PROBLEM TO BE SOLVED: To obtain an optical connector that can be easily assembled and does not open a connection part when bent.
A boot 20 provided at a rear end portion of an optical connector 10 and covering an optical fiber core 11 includes a first member 21 and a second member 22, and a second member that is softer than the first member 21. 22 is inserted from the front end portion of the cylindrical first member 21 and pulled out to the rear end side, and the locking portion 24 provided at the front end portion of the second member 22 is connected to the rear end portion of the first member 21. The connecting projection 23 provided is locked and connected. At this time, the second protrusion 26 provided at the front end portion of the second member 22 abuts on the connection protrusion 23 of the first member 21, so that the second member 22 is locked to the first member 21. Become.
[Selection] Figure 1

Description

  The present invention relates to an optical connector, for example, an optical connector provided with a boot for protecting an optical fiber core wire at a rear portion.
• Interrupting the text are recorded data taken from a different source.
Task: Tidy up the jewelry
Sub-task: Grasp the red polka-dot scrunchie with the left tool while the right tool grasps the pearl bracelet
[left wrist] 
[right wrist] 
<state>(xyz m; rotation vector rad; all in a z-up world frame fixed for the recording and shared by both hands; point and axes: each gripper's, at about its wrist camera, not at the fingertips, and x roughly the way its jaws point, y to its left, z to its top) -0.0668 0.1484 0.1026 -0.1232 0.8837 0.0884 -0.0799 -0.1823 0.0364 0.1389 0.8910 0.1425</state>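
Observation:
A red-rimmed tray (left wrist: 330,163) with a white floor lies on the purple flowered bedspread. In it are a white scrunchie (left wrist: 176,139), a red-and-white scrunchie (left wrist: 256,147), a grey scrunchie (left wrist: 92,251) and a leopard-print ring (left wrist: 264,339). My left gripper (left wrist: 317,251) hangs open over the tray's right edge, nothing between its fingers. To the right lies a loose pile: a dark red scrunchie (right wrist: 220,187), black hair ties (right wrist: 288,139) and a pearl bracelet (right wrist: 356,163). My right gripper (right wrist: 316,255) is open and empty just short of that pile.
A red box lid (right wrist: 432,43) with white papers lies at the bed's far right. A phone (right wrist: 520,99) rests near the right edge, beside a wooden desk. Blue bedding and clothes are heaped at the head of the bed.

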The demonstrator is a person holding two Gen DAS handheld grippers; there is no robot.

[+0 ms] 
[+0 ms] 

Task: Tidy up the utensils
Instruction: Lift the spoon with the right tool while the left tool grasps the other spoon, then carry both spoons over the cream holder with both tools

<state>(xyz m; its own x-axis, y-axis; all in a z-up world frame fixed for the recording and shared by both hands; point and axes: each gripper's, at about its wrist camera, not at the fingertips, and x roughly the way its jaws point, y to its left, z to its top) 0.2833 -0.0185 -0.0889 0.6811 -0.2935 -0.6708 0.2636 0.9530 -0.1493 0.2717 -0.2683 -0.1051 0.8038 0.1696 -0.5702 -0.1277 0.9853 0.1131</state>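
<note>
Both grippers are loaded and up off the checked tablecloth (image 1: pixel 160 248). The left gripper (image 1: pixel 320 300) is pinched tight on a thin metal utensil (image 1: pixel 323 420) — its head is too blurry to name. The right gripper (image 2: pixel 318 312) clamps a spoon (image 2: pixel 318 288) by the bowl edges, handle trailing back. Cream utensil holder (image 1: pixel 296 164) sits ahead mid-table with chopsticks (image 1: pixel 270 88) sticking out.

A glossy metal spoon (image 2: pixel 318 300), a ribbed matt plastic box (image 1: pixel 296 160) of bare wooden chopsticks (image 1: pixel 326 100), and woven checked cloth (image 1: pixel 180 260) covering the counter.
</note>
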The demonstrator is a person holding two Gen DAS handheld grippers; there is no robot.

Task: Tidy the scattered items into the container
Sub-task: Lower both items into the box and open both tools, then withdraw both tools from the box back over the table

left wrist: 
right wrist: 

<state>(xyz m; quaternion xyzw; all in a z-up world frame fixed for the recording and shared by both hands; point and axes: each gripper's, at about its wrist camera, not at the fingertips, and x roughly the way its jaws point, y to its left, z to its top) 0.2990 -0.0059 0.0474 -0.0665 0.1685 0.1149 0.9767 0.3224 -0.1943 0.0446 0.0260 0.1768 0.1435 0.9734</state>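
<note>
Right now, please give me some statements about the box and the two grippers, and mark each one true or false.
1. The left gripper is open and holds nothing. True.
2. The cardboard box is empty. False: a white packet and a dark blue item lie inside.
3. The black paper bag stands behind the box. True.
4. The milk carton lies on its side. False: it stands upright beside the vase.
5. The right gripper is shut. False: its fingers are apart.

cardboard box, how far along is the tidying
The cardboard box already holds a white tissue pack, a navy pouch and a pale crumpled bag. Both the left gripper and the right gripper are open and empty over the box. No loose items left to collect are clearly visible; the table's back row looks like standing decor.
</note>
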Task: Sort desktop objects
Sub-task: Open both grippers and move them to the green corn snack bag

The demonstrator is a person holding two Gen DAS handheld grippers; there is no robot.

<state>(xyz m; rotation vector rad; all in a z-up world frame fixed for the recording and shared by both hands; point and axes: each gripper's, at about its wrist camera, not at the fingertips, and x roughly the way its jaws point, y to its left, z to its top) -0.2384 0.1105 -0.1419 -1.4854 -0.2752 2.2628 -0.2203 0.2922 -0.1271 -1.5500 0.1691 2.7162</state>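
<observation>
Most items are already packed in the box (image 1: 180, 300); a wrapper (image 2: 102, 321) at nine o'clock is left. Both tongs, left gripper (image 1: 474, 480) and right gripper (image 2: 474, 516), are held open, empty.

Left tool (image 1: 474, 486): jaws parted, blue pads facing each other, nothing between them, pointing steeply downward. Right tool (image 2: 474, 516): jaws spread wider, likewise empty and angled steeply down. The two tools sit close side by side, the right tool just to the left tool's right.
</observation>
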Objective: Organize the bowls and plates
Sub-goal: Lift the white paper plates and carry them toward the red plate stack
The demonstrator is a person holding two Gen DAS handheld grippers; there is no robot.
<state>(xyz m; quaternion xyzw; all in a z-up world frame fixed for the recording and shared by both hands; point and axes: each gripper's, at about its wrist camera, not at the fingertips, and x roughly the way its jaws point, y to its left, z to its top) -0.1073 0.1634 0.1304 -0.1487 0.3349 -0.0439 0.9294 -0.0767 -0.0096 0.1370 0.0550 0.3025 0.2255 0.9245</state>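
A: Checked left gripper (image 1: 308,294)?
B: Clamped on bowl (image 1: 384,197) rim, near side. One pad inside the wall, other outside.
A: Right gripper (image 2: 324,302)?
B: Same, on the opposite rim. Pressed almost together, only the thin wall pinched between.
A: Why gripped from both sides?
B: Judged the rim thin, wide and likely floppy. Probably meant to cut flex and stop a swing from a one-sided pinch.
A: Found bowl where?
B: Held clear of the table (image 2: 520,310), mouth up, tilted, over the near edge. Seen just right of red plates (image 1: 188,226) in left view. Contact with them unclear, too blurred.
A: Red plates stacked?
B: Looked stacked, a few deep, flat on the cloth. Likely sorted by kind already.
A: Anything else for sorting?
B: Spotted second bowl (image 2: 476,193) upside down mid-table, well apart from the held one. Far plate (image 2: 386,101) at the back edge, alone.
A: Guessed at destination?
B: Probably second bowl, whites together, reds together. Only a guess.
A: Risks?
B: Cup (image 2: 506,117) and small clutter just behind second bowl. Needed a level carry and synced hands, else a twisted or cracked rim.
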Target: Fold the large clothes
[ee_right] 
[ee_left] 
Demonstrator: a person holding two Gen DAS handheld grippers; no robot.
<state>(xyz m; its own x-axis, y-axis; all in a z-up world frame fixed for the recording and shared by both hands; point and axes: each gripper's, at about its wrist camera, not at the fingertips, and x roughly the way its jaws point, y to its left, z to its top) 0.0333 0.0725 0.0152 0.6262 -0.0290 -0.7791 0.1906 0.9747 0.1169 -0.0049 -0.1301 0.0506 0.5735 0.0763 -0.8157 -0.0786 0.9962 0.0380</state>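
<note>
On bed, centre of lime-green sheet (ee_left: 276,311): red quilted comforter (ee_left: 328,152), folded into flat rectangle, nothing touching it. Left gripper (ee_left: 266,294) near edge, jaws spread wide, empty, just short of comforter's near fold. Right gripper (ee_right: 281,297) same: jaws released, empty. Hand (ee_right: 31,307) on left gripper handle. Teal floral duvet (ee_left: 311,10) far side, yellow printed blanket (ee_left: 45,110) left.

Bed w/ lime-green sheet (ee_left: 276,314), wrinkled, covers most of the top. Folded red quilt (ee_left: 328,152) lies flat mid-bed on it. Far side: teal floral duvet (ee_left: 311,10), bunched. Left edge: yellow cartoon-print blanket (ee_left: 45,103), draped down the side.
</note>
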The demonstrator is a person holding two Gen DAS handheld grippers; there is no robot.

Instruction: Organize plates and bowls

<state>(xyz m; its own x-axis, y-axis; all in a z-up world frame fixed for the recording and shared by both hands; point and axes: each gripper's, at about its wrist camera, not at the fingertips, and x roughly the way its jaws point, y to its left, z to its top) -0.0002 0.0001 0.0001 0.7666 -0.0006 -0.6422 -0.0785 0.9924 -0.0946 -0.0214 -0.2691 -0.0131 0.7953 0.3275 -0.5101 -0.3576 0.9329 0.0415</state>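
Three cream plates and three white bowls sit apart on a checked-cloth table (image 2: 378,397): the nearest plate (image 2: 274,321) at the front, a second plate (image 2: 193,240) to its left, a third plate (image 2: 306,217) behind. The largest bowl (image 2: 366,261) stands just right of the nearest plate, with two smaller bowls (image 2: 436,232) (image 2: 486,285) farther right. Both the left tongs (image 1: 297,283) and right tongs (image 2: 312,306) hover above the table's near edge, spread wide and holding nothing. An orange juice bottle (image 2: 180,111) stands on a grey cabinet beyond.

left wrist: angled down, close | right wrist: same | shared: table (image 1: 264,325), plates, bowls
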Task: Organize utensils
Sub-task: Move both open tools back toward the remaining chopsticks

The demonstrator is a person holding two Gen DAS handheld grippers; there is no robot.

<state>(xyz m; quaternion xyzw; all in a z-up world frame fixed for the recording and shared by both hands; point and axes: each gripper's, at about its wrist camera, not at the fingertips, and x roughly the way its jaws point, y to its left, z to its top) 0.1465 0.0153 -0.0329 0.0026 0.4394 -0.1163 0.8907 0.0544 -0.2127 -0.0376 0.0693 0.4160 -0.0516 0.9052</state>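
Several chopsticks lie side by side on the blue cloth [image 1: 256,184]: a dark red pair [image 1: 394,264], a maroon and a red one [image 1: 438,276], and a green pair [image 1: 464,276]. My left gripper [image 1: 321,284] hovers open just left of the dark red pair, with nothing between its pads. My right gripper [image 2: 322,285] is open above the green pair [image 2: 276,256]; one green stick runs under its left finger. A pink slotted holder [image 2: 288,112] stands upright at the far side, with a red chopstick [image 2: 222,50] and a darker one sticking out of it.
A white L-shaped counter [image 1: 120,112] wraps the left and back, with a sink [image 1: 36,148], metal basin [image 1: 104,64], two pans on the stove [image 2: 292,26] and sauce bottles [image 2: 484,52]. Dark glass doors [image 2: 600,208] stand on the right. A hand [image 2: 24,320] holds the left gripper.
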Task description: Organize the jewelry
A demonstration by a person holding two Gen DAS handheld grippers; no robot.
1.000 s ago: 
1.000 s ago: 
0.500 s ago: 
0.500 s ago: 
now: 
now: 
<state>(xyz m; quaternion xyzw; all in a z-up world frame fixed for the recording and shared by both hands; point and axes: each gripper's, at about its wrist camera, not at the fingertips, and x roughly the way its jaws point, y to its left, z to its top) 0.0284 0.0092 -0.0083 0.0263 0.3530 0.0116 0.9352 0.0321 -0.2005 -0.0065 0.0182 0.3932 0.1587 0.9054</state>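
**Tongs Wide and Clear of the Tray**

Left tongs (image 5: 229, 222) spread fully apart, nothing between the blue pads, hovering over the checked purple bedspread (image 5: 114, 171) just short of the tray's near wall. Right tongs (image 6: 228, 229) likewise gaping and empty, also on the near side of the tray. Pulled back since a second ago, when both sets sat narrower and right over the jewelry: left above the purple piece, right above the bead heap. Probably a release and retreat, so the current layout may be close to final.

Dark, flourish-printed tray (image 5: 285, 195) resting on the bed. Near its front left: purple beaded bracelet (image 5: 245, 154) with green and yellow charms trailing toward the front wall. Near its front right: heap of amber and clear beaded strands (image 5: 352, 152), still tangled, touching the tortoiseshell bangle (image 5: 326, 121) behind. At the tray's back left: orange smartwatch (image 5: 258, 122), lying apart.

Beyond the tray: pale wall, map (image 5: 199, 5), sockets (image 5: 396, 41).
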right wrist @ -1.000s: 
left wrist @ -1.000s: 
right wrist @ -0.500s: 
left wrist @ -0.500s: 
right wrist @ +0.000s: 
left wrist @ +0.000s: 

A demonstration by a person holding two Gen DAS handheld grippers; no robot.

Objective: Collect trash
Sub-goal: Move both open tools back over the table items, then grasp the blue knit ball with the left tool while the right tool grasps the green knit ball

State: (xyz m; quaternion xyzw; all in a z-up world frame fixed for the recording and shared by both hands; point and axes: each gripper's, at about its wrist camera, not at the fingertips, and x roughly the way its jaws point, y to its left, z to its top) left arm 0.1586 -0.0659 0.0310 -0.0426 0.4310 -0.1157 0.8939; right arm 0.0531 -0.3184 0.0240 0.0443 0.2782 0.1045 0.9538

2. Description of the Related Art Conventionally, an optical connector that prevents a sharp bend at a connection portion between an optical connector and an optical fiber cord when a bending load is applied to the optical fiber cord connected to the optical connector is known. (For example, refer to Patent Document 1).
In the optical connector disclosed in Patent Document 1, a boot 100 as shown in FIG. 8 is provided to cover and protect the connection portion between the optical connector and the optical fiber. This boot 100 is coupled to a first member 101 made of a high hardness material and a rear portion (right side in FIG. 8) of the first member 101, and a second member 102 made of a medium hardness material. And have. The second member 102 includes a flat portion 103 having a predetermined length on the tapered side (the right end portion in FIG. 8).

As a result, the boot 100 can be in close contact with the optical fiber cord connected to the optical connector, and the two members 101 and 102 having different hardnesses act regardless of whether a large or small load that bends and deforms the optical fiber cord is applied. Thus, the connector connection portion of the optical fiber cord is always bent at a gentle angle to prevent an increase in transmission loss.
JP-A-5-297246

However, the connection between the first member 101 and the second member 102 of the boot 100 in the optical connector described in Patent Document 1 is outside the small-diameter mounting portion 104 provided at the rear portion of the first member 101. In addition, since the front end portion of the second member 102 is covered and the front end portion of the second member 102 is extended and covered in the directions of arrows A and A in FIG. 8, the assembling work efficiency is low. Note that the second member 102 can be pushed in without expanding the front end, but in this case, it is difficult to push the front end to the mounting position of the mounting portion 104 due to the frictional force. But workability is bad.
Further, when a strong bending force acts on the optical fiber cord and the second member 102 is bent at a steep angle, the front end portion 102a of the second member 102 is opened in the direction of arrow A on the bending outward side. As a result, it floats from the first member 101 to deteriorate the appearance and easily come off.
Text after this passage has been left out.